[Directions]: Retype only what runs from the beginning of the data through the line with "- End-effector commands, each"; please omit the pictures and keep every line exact.

*** Given data ***

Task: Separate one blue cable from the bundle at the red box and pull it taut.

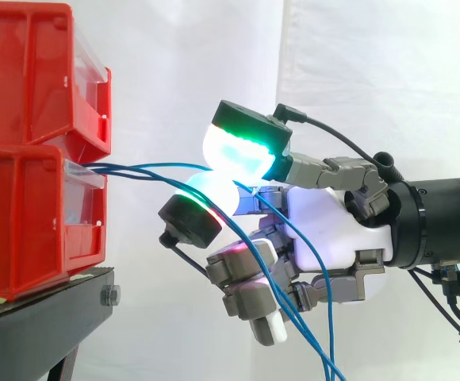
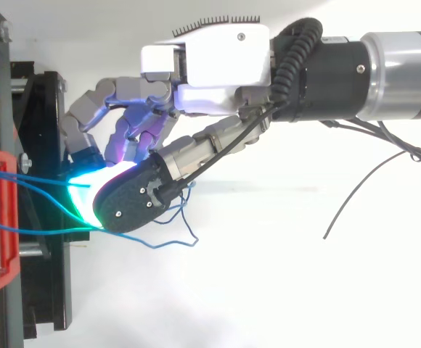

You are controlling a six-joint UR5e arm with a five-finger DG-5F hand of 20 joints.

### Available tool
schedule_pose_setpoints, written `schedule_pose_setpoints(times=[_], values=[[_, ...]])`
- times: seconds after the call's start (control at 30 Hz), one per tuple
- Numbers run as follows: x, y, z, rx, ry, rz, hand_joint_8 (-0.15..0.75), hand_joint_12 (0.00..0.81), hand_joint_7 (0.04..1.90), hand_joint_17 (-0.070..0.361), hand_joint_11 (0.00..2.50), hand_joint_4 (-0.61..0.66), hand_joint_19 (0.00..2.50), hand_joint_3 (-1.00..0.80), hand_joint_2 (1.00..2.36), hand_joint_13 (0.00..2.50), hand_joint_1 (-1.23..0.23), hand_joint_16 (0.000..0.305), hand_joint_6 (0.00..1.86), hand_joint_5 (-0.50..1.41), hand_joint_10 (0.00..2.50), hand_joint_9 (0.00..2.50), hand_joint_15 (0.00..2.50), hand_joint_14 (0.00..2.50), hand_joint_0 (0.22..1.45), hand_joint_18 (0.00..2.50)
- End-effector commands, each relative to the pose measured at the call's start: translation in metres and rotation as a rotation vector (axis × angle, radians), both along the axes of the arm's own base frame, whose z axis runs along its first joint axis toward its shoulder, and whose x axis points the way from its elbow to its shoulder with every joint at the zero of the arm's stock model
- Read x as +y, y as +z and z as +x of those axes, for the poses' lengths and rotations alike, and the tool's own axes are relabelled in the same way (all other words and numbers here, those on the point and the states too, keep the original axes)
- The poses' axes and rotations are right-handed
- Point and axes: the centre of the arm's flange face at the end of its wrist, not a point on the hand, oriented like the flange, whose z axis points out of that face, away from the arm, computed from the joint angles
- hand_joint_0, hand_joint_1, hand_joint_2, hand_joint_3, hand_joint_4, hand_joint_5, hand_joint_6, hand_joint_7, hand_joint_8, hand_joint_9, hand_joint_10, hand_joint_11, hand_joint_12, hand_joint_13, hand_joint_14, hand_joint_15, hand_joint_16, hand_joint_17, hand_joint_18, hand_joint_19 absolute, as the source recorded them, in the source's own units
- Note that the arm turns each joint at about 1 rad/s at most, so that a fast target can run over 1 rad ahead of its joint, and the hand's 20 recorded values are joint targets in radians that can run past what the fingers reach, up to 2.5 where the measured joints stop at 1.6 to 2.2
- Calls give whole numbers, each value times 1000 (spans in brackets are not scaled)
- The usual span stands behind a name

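Behind everything, a white curtain. Entering level from the right of the side view, the robot arm.

Stacked one on the other at the stand's edge nearest the hand, two red bins, fronts facing the hand. Beneath them, the black stand, its top edge just under the lower bin.

Out beyond that edge, in the air before the lower bin, the hand: near the bins, touching neither. Two fingertip pads pressed together, green above and cyan below, clamped on a blue cable. Remaining fingers curled underneath, one with a red glow.

Stretched from the front of the lower bin across the gap past the stand's edge to the pinch, that cable in a shallow arc, not quite straight. Alongside it, other blue strands from the same bin front, passing under the pads, down across the palm and out at the bottom of the side view.

From above, two strands splayed apart between bin and pads, plus a slack tail looping just behind the pinch.

On the stand's side face, at its upper corner, a small bolt.
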Motion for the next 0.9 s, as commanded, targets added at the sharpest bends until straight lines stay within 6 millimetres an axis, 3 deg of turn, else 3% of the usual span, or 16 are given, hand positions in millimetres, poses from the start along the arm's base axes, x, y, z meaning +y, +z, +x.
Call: schedule_pose_setpoints(times=[0.0, 0.17, 0.3, 0.5, 0.73, 0.87], values=[[1, -1, 0, 2, 0, 0, 332, 311, 1132, 80, 1472, -110, 817, -115, 1023, 1043, -725, 36, 863, -172, 691, 568, 1214, 15, 625, 889], [2, -1, 0, 2, 0, 0, 330, 322, 1131, 84, 1419, -107, 827, -124, 1023, 999, -725, 37, 863, -173, 791, 547, 1222, 15, 626, 851], [2, -1, 0, 2, 0, 0, 331, 342, 1126, 86, 1400, -106, 831, -133, 1023, 923, -723, 38, 863, -175, 721, 565, 1115, 19, 628, 844], [2, -1, 0, 2, 0, 0, 338, 322, 1127, 84, 1393, -100, 901, -129, 1023, 1040, -722, 37, 862, -175, 864, 567, 1298, 10, 627, 885], [2, -1, 0, 2, 0, -2, 335, 334, 1123, 91, 1402, -87, 908, -137, 1023, 1036, -717, 40, 863, -176, 731, 579, 1301, 10, 627, 878], [3, -1, 0, 2, 2, 0, 347, 355, 1123, 94, 1478, -70, 921, -137, 1023, 994, -714, 42, 864, -177, 507, 586, 1219, 14, 625, 881]])
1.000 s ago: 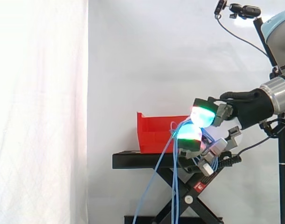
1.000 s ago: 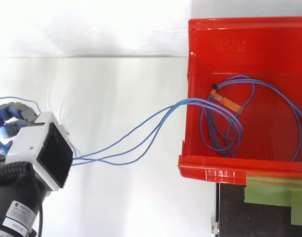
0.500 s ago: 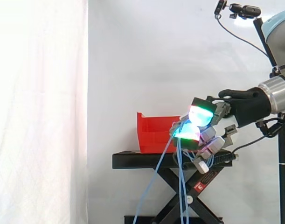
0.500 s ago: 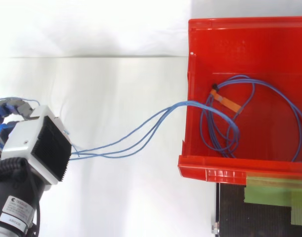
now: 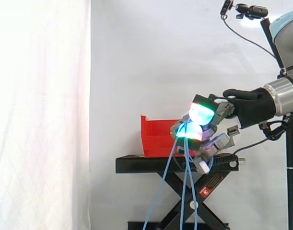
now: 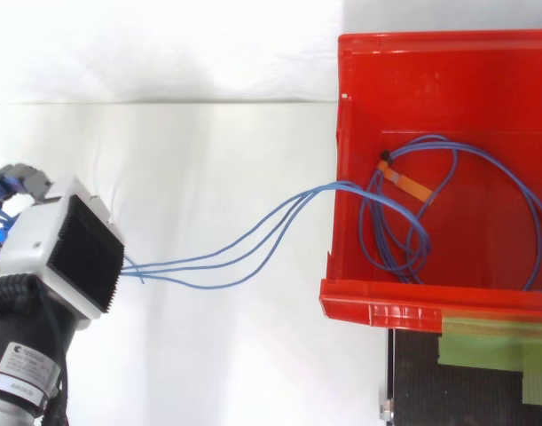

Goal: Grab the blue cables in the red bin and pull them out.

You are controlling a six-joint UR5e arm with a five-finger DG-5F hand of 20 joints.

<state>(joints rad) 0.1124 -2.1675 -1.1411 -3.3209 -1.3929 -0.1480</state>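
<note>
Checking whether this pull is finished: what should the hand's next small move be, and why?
Probably draw the hand farther away from the red bin. Its fingers pinch the blue cables, whose strands cross the bin's wall, but several loops lie inside the bin, so the cables are not yet out.

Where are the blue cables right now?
Top view: the blue cables lie coiled in the red bin at right, with strands running left over its wall to the hand gripping them.

The cables (image 6: 324,187) coiled in the bin (image 6: 386,297) on the stand (image 5: 151,164) cross its wall to the hand (image 5: 208,125).
</note>
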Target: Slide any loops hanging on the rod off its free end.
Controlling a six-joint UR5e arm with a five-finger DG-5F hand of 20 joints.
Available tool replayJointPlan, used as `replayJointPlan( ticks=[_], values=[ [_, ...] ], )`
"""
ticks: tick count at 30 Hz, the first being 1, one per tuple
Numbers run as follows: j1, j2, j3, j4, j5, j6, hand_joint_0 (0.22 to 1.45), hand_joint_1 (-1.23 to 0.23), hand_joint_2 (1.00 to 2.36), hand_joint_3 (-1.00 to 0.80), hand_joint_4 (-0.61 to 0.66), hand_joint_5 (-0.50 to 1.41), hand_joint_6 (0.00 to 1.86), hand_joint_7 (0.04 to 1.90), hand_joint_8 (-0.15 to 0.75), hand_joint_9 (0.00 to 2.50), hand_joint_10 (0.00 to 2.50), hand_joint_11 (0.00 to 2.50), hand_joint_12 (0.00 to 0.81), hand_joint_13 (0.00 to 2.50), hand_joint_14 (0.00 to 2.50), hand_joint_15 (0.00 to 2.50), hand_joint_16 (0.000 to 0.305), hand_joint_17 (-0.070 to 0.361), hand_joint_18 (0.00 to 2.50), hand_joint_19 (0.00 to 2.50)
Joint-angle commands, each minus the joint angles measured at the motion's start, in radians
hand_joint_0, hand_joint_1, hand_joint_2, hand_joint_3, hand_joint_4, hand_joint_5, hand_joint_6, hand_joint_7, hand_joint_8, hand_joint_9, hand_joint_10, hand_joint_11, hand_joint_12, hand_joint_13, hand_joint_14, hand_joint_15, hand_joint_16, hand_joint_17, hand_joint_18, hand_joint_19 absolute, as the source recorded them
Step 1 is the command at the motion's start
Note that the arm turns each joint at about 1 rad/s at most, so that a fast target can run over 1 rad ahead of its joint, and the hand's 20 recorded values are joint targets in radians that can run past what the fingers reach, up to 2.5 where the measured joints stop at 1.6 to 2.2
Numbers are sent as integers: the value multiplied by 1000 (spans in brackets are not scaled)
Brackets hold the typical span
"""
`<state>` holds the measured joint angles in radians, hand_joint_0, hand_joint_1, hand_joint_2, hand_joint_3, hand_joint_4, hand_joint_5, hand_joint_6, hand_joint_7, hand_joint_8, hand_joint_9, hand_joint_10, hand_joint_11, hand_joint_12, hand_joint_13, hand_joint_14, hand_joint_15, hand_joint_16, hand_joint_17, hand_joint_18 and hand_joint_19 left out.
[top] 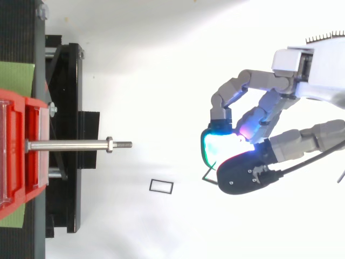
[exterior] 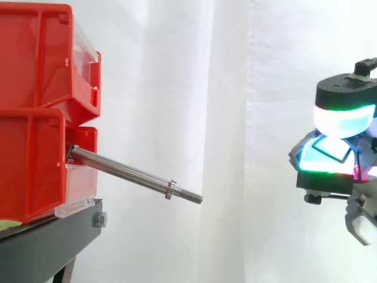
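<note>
- Pinching a thin black loop (top: pixel 210 171) between curled, glowing fingertips, the robot hand (top: pixel 259 121) is hovering well apart from the rod's free end.
- Jutting from the red bins (exterior: pixel 35 118), the rod (exterior: pixel 126 170) is carrying nothing.
- Lying flat on the white surface (top: pixel 161 226) is a second loop (top: pixel 161 185).

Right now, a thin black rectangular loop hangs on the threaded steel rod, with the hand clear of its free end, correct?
No. The side view shows the threaded steel rod bare; the hand, clear of it, pinches one black rectangular loop, and a second loop lies on the white ground.
</note>
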<state>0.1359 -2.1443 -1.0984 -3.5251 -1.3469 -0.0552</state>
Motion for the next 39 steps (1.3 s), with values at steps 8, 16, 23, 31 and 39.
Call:
replayJointPlan(
  ticks=[8,16,23,31,39],
  values=[
    [1,0,0,0,0,0,587,-622,1007,-421,-3,-121,876,1004,253,1126,29,712,348,791,18,446,48,109,803,496],
    [-1,0,3,2,0,0,586,-608,1007,-413,8,-115,863,997,257,1125,29,701,348,793,20,445,49,109,806,489],
    [1,0,3,0,0,0,590,-596,1006,-426,-22,-105,870,1042,251,1189,30,712,340,823,19,449,47,107,832,503],
    [2,0,3,0,0,0,584,-628,1016,-291,-13,-92,880,1107,263,1215,30,715,345,836,18,447,48,108,855,502],
    [2,0,3,2,0,0,584,-789,1025,-109,-66,-85,898,1125,257,1219,31,756,338,869,20,477,47,105,874,478]
  ],
)
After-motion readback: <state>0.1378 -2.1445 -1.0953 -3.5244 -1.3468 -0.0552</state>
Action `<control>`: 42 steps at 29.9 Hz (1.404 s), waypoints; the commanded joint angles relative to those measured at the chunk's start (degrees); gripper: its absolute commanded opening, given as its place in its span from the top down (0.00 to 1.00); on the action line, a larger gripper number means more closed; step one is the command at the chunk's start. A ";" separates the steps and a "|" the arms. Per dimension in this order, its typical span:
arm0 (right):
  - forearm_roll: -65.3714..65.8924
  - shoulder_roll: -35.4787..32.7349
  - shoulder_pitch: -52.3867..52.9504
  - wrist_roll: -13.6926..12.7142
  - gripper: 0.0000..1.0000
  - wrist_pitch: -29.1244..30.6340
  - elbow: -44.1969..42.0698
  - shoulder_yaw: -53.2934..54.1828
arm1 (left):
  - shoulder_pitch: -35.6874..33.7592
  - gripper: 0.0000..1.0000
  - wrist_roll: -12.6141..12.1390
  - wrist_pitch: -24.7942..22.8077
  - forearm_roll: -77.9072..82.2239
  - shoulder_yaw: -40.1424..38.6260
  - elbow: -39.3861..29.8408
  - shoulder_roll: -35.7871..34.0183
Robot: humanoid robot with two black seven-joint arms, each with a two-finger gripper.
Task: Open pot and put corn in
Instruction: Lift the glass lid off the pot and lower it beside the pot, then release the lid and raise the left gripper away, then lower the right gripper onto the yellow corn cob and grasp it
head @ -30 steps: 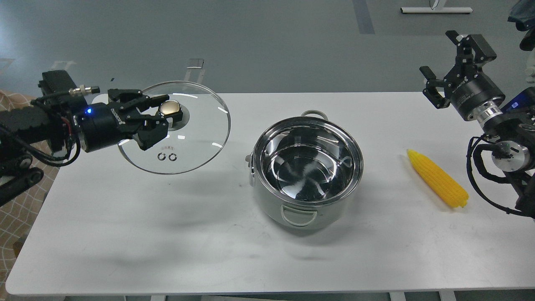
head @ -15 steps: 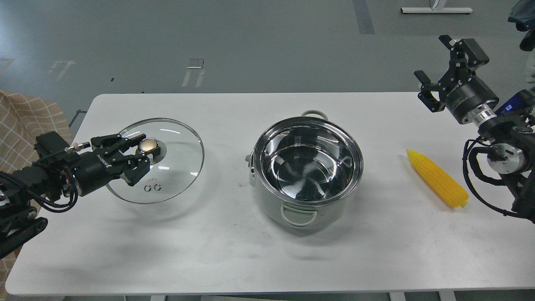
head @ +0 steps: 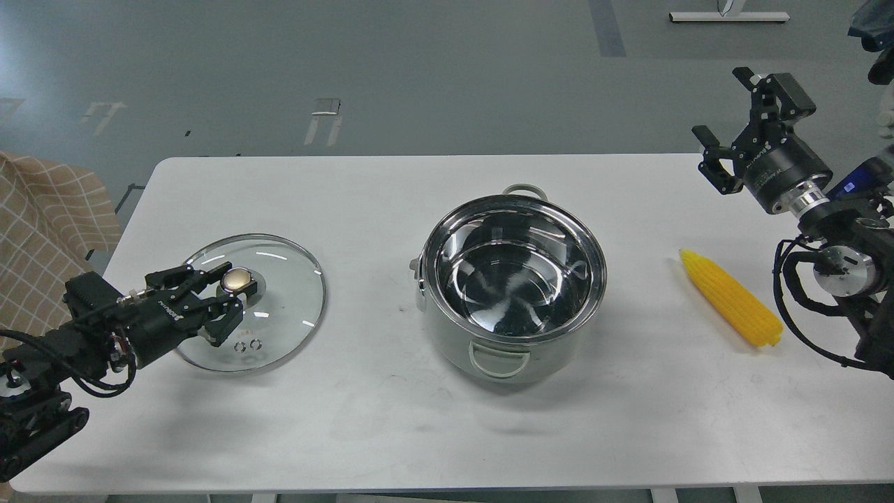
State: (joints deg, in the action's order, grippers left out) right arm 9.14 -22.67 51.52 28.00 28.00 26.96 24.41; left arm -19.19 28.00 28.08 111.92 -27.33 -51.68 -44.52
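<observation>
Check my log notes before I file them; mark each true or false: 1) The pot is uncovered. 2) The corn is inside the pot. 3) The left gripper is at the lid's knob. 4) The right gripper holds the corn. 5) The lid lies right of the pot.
1) True: the pot is open and holds nothing.
2) False: the corn lies on the table, right of the pot.
3) True: the left gripper has its fingers around the knob.
4) False: the right gripper is open, up above the corn.
5) False: the lid is left of it.
</observation>
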 commanded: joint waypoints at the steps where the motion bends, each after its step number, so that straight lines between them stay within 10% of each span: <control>1: 0.00 0.00 -0.01 0.00 0.02 0.00 0.02 -0.06 | 0.12 0.51 0.00 -0.08 -0.47 -0.27 1.58 0.66; 10: 0.09 -0.26 -0.10 0.00 0.02 0.00 0.02 -0.06 | -0.84 0.17 0.00 -0.08 -1.08 -0.88 1.58 1.28; 17: 0.17 -1.23 0.16 0.00 0.02 0.00 0.37 -0.06 | -6.28 0.14 0.00 -0.92 -14.59 -0.97 -4.81 -2.83; 32: 53.73 -18.89 16.67 0.00 0.02 0.00 14.16 -21.31 | -30.54 0.13 0.00 -35.45 -80.85 -3.34 -12.83 -3.12; 42: 76.81 -20.75 16.95 0.00 0.01 -5.85 14.52 -34.51 | -31.70 0.12 0.00 -39.42 -88.89 -5.01 -13.80 0.57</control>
State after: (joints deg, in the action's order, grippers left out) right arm 82.20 -43.67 68.96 28.01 23.42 41.42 -7.00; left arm -50.78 27.99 -11.15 23.22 -32.26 -65.38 -44.16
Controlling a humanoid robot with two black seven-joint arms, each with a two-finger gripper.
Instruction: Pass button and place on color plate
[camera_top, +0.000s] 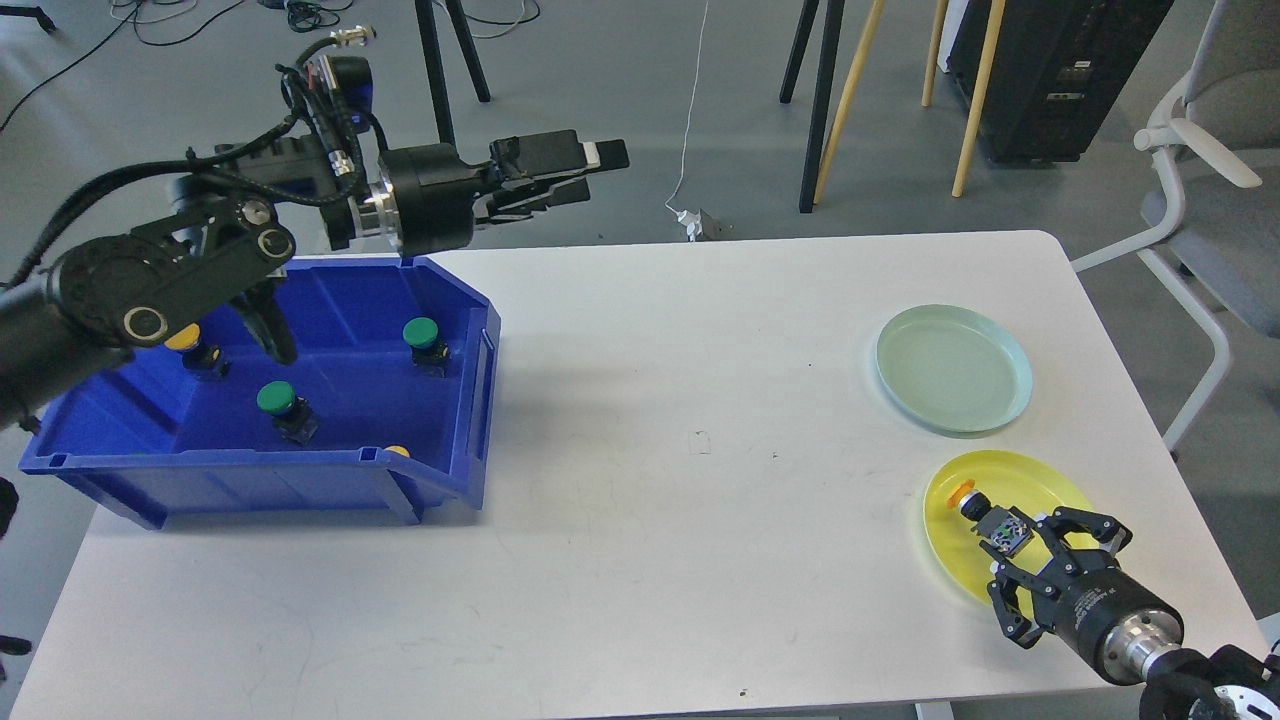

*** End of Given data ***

[Response box]:
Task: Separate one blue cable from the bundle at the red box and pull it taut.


You are controlling a six-joint UR5e arm with a five-finger DG-5F hand of 20 joints.

### Available tool
schedule_pose_setpoints, written `schedule_pose_setpoints(times=[_], values=[[_, ...]])`
- times: seconds after the call's start (control at 30 Hz), one per tuple
- Numbers run as follows: x, y, z, rx, ry, rz, hand_joint_8 (-0.15..0.75), hand_joint_12 (0.00..0.81), hand_joint_7 (0.04..1.90), hand_joint_17 (-0.070..0.361), hand_joint_11 (0.00..2.50), hand_joint_4 (-0.61..0.66), hand_joint_19 (0.00..2.50), hand_joint_3 (-1.00..0.80), hand_joint_2 (1.00..2.36), hand_joint_13 (0.00..2.50), hand_joint_1 (-1.23..0.23), hand_joint_16 (0.000..0.305), hand_joint_6 (0.00..1.86), hand_joint_5 (-0.50..1.41), hand_joint_10 (0.00..2.50), hand_joint_9 (0.00..2.50), hand_joint_15 (0.00..2.50), hand_joint_14 (0.00..2.50), hand_joint_0 (0.22..1.45), hand_joint_18 (0.00..2.50)
- End-effector commands, each relative to the pose measured at the call's start: translation in metres and rotation as a rotation vector (axis × angle, radians), both along the axes of the arm's own base frame, whose z axis runs along its first joint axis toward its shoulder, and whose x axis points the way from its elbow to its shoulder with every joint at the zero of the arm's stock model

No part of the answer remains open.